**WHAT IS EXPECTED:** Copy out the first line of the listing and every line after it, exactly, until you have copied the line containing "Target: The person".

# # # # #

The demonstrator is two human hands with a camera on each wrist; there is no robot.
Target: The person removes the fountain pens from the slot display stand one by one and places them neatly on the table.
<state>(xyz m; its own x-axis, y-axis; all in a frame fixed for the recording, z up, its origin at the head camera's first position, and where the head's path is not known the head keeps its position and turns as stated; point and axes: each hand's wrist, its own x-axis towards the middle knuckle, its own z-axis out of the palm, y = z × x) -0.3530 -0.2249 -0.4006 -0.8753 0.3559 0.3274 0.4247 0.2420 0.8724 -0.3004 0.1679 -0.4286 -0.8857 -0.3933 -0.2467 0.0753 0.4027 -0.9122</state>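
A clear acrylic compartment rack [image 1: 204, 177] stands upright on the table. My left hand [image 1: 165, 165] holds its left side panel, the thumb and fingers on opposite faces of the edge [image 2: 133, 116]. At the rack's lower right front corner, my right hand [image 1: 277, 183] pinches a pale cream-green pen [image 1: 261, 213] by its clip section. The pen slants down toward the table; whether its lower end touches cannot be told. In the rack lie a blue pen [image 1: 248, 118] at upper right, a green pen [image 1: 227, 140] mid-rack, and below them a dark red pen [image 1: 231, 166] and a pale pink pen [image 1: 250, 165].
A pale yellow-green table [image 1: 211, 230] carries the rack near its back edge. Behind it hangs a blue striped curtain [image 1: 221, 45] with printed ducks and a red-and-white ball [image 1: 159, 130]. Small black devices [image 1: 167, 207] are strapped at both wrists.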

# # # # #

**RESPONSE AREA:**
The demonstrator is two human hands with a camera on each wrist; there is no robot.
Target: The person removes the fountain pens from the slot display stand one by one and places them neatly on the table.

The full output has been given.